▶ Exercise brief
Some of the lines below need repeating. Reproduce exactly those between the lines holding "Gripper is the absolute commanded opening" and "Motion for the", inclusive.

▶ Information given
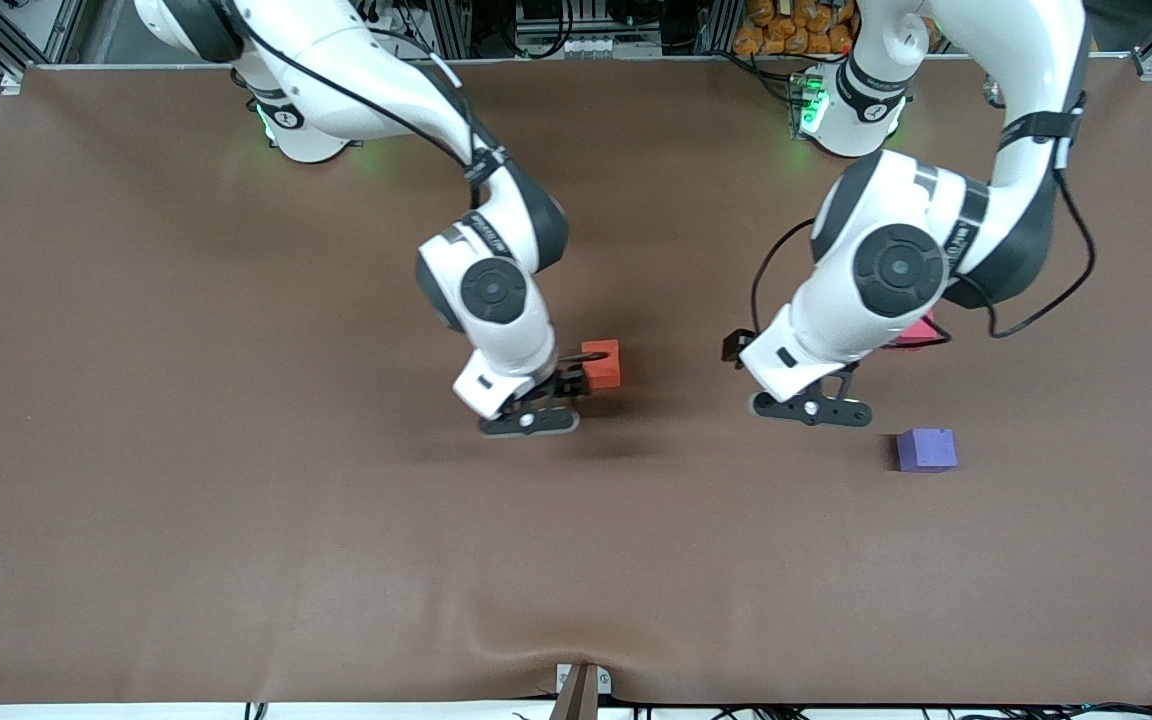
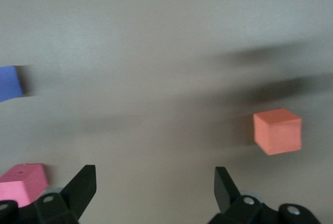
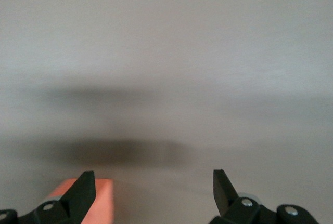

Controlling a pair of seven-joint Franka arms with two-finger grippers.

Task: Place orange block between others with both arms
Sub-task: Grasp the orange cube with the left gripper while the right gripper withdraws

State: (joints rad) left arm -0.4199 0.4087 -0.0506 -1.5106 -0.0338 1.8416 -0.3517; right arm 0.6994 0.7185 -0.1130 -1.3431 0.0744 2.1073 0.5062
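Now the right gripper (image 1: 546, 395), wide open and empty, hangs low with the orange block (image 1: 601, 363) at its one o'clock on the worktop (image 1: 236, 500). Likewise open and empty, the left gripper (image 1: 821, 395) hovers between the half-hidden pink block (image 1: 921, 330) and the purple block (image 1: 926, 449).

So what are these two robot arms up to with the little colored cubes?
Two arms work over a brown table. The right gripper, jaws open, is right beside the orange block without gripping it. The left gripper, jaws open and empty, hangs toward its own end of the table near the red-pink cube and the purple-blue cube. The orange block lies apart from those two cubes, not yet between them.
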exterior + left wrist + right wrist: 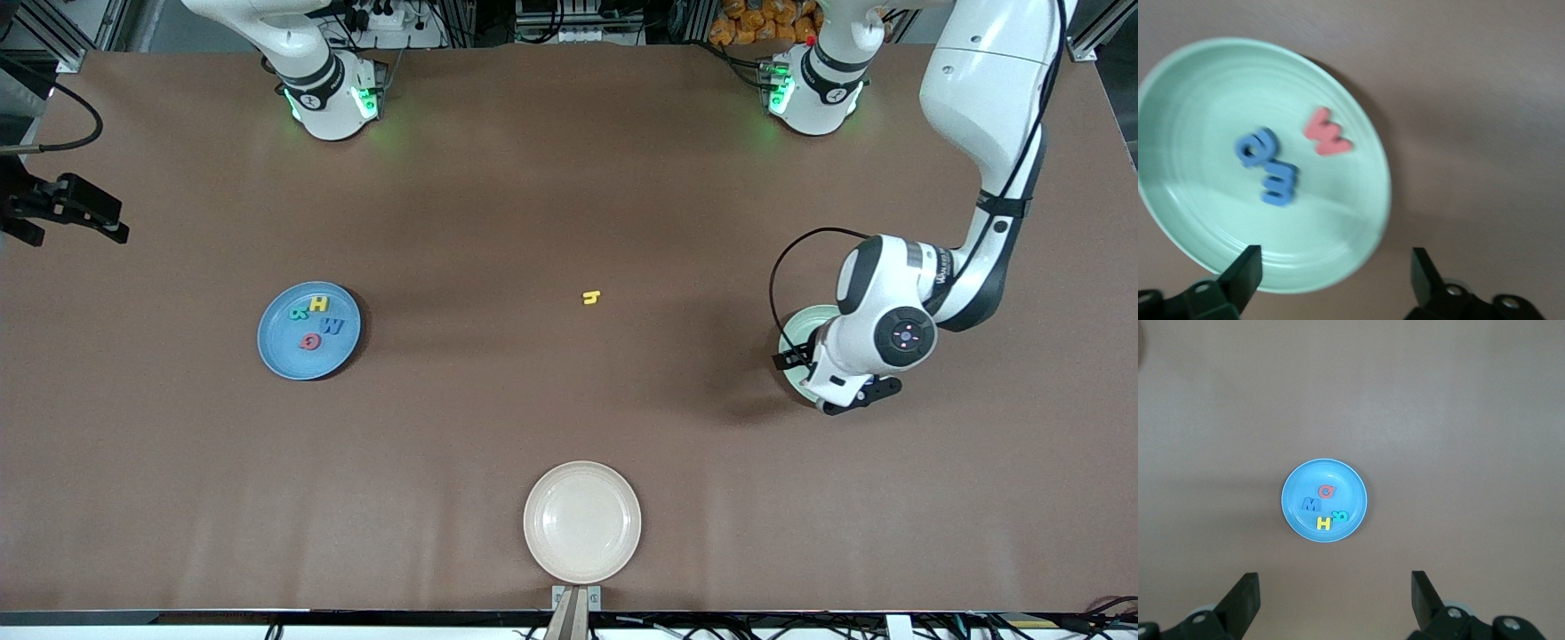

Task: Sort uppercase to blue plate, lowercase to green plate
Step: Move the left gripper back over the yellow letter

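Observation:
The blue plate (277,348) (1293,495) holds the uppercase letters: yellow H (318,304), teal-green R (300,313), blue W (332,326) and red Q (309,341). The green plate (800,324) (1198,93), largely covered by the left arm's hand, holds lowercase letters: a red m (1327,133), a blue m (1280,181) and a blue round-bowled letter (1257,147). A yellow lowercase h (591,297) lies on the bare table between the plates. My left gripper (827,378) (1335,270) hangs open and empty over the green plate's rim. My right gripper (1335,593) is open, high over the table near the blue plate.
A cream plate (582,522) sits at the table edge nearest the front camera, midway along. The brown table top (569,196) spreads wide between the plates and the arm bases.

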`<state>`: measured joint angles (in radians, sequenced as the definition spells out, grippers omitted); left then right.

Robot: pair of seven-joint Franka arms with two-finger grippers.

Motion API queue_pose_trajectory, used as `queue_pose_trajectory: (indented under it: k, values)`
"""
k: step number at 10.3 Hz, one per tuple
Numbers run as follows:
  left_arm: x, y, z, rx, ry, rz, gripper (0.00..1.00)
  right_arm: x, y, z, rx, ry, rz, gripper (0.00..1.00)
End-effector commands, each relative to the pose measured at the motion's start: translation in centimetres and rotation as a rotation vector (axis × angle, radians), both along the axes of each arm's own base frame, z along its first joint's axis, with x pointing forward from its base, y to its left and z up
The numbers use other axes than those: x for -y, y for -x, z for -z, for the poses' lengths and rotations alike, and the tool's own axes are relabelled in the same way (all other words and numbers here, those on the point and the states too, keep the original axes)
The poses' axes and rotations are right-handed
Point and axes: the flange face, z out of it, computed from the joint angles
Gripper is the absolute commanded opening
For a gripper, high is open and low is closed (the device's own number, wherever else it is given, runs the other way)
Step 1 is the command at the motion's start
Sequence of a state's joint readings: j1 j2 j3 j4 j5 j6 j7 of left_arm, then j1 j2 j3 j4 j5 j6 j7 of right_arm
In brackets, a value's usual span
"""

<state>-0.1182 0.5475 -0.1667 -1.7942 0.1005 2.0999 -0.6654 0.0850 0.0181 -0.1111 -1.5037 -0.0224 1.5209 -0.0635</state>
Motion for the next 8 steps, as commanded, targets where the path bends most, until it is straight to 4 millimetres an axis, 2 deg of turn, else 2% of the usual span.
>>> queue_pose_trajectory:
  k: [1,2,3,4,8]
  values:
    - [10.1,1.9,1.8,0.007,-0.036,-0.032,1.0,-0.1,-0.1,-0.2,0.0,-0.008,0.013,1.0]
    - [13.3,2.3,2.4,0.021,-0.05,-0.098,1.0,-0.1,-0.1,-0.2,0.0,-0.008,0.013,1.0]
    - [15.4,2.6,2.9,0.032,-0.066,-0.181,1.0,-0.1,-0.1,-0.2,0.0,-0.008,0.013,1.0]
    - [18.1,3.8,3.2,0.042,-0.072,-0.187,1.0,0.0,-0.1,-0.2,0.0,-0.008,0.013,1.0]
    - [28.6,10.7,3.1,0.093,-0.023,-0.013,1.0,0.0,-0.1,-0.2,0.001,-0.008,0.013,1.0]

▶ Task result
Gripper is the absolute commanded opening
For a gripper, high is open and low is closed (the device's own number, wherever else it is given, runs the other way)
Step 1 is the command at the motion's start
Sequence of a state's joint readings: j1 j2 j3 j4 j5 j6 j7 of left_arm, then j1 j2 j3 j4 j5 j6 j7 of right_arm
In brackets, a value's usual span
"""

<state>-0.1182 0.5475 -0.1667 -1.7942 0.1005 2.0999 -0.6654 0.0850 0.0181 -0.1111 -1.5037 -0.0224 1.5209 -0.0635</state>
Motion for the next 8 steps, as commanded, targets where the path bends most, until it is straight to 4 millimetres an axis, 2 deg of turn, else 2% of the usual span.

This finishes the answer to the exercise.